* Problem to solve *
Your answer should contain each record from the listing, repeated exactly.
----
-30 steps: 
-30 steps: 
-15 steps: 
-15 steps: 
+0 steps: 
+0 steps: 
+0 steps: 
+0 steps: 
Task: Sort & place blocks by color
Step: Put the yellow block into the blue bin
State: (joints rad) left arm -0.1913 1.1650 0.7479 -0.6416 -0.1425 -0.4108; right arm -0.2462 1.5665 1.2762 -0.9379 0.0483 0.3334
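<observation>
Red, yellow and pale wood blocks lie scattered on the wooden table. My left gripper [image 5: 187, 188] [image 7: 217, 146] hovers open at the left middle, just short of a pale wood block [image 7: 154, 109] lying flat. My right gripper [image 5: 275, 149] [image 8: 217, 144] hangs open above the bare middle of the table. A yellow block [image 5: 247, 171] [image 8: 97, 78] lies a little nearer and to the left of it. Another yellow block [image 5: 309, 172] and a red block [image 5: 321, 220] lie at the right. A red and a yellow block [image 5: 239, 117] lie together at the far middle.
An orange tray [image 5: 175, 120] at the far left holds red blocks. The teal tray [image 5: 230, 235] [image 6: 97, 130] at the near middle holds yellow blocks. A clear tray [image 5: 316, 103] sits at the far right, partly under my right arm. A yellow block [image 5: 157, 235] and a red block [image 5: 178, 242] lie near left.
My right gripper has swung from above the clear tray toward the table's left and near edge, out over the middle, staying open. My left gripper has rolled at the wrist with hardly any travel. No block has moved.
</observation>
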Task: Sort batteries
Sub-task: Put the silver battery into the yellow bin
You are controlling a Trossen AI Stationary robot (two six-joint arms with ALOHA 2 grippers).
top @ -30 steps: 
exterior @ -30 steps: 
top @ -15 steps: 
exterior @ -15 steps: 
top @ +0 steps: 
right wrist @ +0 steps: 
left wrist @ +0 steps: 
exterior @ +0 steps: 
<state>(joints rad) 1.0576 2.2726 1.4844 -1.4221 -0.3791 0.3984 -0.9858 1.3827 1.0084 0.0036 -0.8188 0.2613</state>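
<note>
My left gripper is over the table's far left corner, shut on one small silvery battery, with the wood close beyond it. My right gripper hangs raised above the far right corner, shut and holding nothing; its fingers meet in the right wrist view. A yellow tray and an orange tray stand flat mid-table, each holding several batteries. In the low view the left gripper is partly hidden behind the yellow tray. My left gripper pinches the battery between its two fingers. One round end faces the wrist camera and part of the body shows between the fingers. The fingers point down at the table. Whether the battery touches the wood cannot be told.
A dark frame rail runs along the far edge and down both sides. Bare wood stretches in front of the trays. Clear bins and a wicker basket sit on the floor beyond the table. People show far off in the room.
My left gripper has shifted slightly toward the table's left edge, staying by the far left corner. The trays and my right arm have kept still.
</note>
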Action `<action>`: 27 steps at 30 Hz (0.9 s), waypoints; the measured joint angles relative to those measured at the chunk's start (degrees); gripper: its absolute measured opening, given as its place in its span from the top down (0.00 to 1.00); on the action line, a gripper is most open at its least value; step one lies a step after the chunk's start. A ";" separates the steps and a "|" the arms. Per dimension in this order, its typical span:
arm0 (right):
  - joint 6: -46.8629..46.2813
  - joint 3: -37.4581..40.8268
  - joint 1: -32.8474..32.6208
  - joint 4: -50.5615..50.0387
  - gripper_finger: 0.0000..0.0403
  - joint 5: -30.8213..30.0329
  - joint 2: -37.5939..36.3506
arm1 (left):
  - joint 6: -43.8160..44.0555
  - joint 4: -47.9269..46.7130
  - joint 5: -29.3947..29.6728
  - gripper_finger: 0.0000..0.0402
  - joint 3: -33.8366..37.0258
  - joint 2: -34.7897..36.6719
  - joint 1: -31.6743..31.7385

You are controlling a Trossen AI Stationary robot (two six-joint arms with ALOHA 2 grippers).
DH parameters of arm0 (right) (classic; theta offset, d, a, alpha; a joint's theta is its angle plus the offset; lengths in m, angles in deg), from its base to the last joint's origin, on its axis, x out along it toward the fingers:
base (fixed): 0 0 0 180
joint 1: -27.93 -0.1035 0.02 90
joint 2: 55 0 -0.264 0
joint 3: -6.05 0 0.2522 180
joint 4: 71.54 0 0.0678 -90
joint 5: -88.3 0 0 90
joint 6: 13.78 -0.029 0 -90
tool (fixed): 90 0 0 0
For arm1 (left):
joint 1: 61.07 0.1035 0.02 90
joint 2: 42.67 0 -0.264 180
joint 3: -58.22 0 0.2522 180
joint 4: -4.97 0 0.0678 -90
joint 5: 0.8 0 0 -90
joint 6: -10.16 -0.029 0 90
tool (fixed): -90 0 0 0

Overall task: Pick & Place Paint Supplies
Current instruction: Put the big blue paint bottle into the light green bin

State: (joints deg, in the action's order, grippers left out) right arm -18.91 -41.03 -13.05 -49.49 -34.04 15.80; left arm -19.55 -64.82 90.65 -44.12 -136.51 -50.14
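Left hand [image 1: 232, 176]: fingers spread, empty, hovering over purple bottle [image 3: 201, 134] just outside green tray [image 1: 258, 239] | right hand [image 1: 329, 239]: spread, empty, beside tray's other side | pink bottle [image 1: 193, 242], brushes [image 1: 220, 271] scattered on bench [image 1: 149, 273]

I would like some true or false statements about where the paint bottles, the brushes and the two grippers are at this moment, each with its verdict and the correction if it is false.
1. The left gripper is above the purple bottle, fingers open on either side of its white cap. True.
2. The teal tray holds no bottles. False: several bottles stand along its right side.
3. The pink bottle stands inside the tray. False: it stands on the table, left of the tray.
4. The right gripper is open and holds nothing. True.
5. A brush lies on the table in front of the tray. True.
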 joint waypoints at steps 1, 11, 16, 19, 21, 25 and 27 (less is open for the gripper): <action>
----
* Exercise response *
-30 steps: 
-30 steps: 
-15 steps: 
-15 steps: 
+0 steps: 
+0 steps: 
+0 steps: 
+0 steps: 
Task: Sort & place blocks by color
Step: Put the yellow block into the blue bin
State: (joints rad) left arm -0.1913 1.1650 0.7479 -0.6416 -0.1425 -0.4108; right arm -0.2462 1.5665 1.2762 -0.9379 0.0483 0.3334
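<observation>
Red, yellow and pale wood blocks lie scattered on the wooden table. My left gripper [image 5: 187, 188] [image 7: 217, 146] hovers open at the left middle, just short of a pale wood block [image 7: 154, 109] lying flat. My right gripper [image 5: 275, 149] [image 8: 217, 144] hangs open above the bare middle of the table. A yellow block [image 5: 247, 171] [image 8: 97, 78] lies a little nearer and to the left of it. Another yellow block [image 5: 309, 172] and a red block [image 5: 321, 220] lie at the right. A red and a yellow block [image 5: 239, 117] lie together at the far middle.
An orange tray [image 5: 175, 120] at the far left holds red blocks. The teal tray [image 5: 230, 235] [image 6: 97, 130] at the near middle holds yellow blocks. A clear tray [image 5: 316, 103] sits at the far right, partly under my right arm. A yellow block [image 5: 157, 235] and a red block [image 5: 178, 242] lie near left.
My right gripper has swung from above the clear tray toward the table's left and near edge, out over the middle, staying open. My left gripper has rolled at the wrist with hardly any travel. No block has moved.
</observation>
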Task: Sort batteries
Sub-task: Put the silver battery into the yellow bin
You are controlling a Trossen AI Stationary robot (two six-joint arms with ALOHA 2 grippers).
top @ -30 steps: 
exterior @ -30 steps: 
top @ -15 steps: 
exterior @ -15 steps: 
top @ +0 steps: 
right wrist @ +0 steps: 
left wrist @ +0 steps: 
exterior @ +0 steps: 
<state>(joints rad) 1.0576 2.2726 1.4844 -1.4221 -0.3791 0.3984 -0.9858 1.3827 1.0084 0.0036 -0.8188 0.2613</state>
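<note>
My left gripper is over the table's far left corner, shut on one small silvery battery, with the wood close beyond it. My right gripper hangs raised above the far right corner, shut and holding nothing; its fingers meet in the right wrist view. A yellow tray and an orange tray stand flat mid-table, each holding several batteries. In the low view the left gripper is partly hidden behind the yellow tray. My left gripper pinches the battery between its two fingers. One round end faces the wrist camera and part of the body shows between the fingers. The fingers point down at the table. Whether the battery touches the wood cannot be told.
A dark frame rail runs along the far edge and down both sides. Bare wood stretches in front of the trays. Clear bins and a wicker basket sit on the floor beyond the table. People show far off in the room.
My left gripper has shifted slightly toward the table's left edge, staying by the far left corner. The trays and my right arm have kept still.
</note>
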Action `<action>`: 27 steps at 30 Hz (0.9 s), waypoints; the measured joint angles relative to those measured at the chunk's start (degrees); gripper: its absolute measured opening, given as its place in its span from the top down (0.00 to 1.00); on the action line, a gripper is most open at its least value; step one lies a step after the chunk's start. A ";" separates the steps and a "|" the arms. Per dimension in this order, its typical span:
arm0 (right):
  - joint 6: -46.8629..46.2813
  - joint 3: -37.4581..40.8268
  - joint 1: -32.8474..32.6208
  - joint 4: -50.5615..50.0387
  - gripper_finger: 0.0000..0.0403
  - joint 5: -30.8213..30.0329
  - joint 2: -37.5939..36.3506
arm1 (left):
  - joint 6: -43.8160..44.0555
  - joint 4: -47.9269..46.7130
  - joint 5: -29.3947..29.6728
  - gripper_finger: 0.0000..0.0402
  - joint 3: -33.8366..37.0258
  - joint 2: -34.7897..36.6719
  - joint 1: -31.6743..31.7385

You are controlling a Trossen AI Stationary robot (two six-joint arms with ALOHA 2 grippers).
DH parameters of arm0 (right) (classic; theta offset, d, a, alpha; a joint's theta is its angle plus the offset; lengths in m, angles in deg), from its base to the last joint's origin, on its axis, x out along it toward the fingers:
base (fixed): 0 0 0 180
joint 1: -27.93 -0.1035 0.02 90
joint 2: 55 0 -0.264 0
joint 3: -6.05 0 0.2522 180
joint 4: 71.54 0 0.0678 -90
joint 5: -88.3 0 0 90
joint 6: 13.78 -0.029 0 -90
tool (fixed): 90 0 0 0
For arm1 (left):
joint 1: 61.07 0.1035 0.02 90
joint 2: 42.67 0 -0.264 180
joint 3: -58.22 0 0.2522 180
joint 4: -4.97 0 0.0678 -90
joint 5: 0.8 0 0 -90
joint 6: -10.16 -0.029 0 90
tool (fixed): -90 0 0 0

Overall task: Pick & Place Paint Supplies
Current instruction: Put the big blue paint bottle into the light green bin

State: (joints deg, in the action's order, grippers left out) right arm -18.91 -41.03 -13.05 -49.49 -34.04 15.80; left arm -19.55 -64.82 90.65 -44.12 -136.51 -50.14
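Left hand [image 1: 232, 176]: fingers spread, empty, hovering over purple bottle [image 3: 201, 134] just outside green tray [image 1: 258, 239] | right hand [image 1: 329, 239]: spread, empty, beside tray's other side | pink bottle [image 1: 193, 242], brushes [image 1: 220, 271] scattered on bench [image 1: 149, 273]

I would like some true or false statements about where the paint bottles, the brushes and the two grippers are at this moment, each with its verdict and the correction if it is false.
1. The left gripper is above the purple bottle, fingers open on either side of its white cap. True.
2. The teal tray holds no bottles. False: several bottles stand along its right side.
3. The pink bottle stands inside the tray. False: it stands on the table, left of the tray.
4. The right gripper is open and holds nothing. True.
5. A brush lies on the table in front of the tray. True.
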 joint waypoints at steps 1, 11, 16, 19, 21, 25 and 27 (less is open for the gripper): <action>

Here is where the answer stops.